▸ **REQUIRED WORK**
Here are some records. Copy each one exactly.

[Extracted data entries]
========

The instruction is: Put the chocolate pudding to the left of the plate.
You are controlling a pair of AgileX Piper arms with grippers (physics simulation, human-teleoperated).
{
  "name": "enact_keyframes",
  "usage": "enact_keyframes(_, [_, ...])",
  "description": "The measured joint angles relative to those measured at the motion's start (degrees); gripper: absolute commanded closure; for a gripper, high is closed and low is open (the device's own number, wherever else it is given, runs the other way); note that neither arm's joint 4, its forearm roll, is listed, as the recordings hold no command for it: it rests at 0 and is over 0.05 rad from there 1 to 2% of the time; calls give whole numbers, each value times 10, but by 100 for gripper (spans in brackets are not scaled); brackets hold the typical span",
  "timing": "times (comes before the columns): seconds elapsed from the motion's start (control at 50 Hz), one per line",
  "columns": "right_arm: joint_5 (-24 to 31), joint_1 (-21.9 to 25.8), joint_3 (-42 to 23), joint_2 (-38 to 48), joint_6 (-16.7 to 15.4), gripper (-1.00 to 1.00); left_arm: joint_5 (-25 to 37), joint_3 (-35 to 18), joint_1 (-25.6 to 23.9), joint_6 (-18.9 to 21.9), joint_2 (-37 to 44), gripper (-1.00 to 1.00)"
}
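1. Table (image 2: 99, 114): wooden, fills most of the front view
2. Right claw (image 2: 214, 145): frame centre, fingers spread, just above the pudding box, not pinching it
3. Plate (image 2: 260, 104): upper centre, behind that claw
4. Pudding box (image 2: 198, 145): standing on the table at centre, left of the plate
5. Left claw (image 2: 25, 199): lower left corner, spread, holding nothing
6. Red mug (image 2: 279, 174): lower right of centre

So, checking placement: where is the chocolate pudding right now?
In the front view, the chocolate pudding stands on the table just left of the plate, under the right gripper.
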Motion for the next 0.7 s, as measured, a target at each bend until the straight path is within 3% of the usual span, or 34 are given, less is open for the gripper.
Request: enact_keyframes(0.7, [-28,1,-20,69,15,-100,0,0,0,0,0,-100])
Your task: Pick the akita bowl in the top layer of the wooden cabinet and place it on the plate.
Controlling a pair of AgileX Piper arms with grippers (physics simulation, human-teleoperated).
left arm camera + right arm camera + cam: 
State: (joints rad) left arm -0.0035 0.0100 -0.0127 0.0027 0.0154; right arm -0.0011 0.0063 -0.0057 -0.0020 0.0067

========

▸ **EXPECTED OUTPUT**
The instruction is: Put the chocolate pudding to the left of the plate.
You are controlling a pair of AgileX Piper arms with grippers (physics simulation, human-teleoperated).
{
  "name": "enact_keyframes",
  "usage": "enact_keyframes(_, [_, ...])",
  "description": "The measured joint angles relative to those measured at the motion's start (degrees); gripper: absolute commanded closure; for a gripper, high is closed and low is open (the device's own number, wherever else it is given, runs the other way); note that neither arm's joint 4, its forearm roll, is listed, as the recordings hold no command for it: it rests at 0 and is over 0.05 rad from there 1 to 2% of the time; calls give whole numbers, each value times 10, but by 100 for gripper (spans in brackets are not scaled); brackets hold the typical span",
  "timing": "times (comes before the columns): seconds elapsed from the motion's start (control at 50 Hz), one per line",
  "columns": "right_arm: joint_5 (-24 to 31), joint_1 (-21.9 to 25.8), joint_3 (-42 to 23), joint_2 (-38 to 48), joint_6 (-16.7 to 15.4), gripper (-1.00 to 1.00); left_arm: joint_5 (-25 to 37), joint_3 (-35 to 18), joint_1 (-25.6 to 23.9), joint_6 (-18.9 to 21.9), joint_2 (-37 to 44), gripper (-1.00 to 1.00)"
}
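1. Table (image 2: 99, 114): wooden, fills most of the front view
2. Right claw (image 2: 214, 145): frame centre, fingers spread, just above the pudding box, not pinching it
3. Plate (image 2: 260, 104): upper centre, behind that claw
4. Pudding box (image 2: 198, 145): standing on the table at centre, left of the plate
5. Left claw (image 2: 25, 199): lower left corner, spread, holding nothing
6. Red mug (image 2: 279, 174): lower right of centre

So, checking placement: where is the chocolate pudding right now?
In the front view, the chocolate pudding stands on the table just left of the plate, under the right gripper.
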Motion for the next 0.7 s, as measured, a target at each bend until the straight path is within 3% of the usual span, or 34 are given, less is open for the gripper.
Request: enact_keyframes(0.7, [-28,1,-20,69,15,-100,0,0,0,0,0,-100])
Your task: Pick the akita bowl in the top layer of the wooden cabinet and place it on the plate.
Controlling a pair of AgileX Piper arms with grippers (physics simulation, human-teleoperated).
left arm camera + right arm camera + cam: 
State: (joints rad) left arm -0.0035 0.0100 -0.0127 0.0027 0.0154; right arm -0.0011 0.0063 -0.0057 -0.0020 0.0067

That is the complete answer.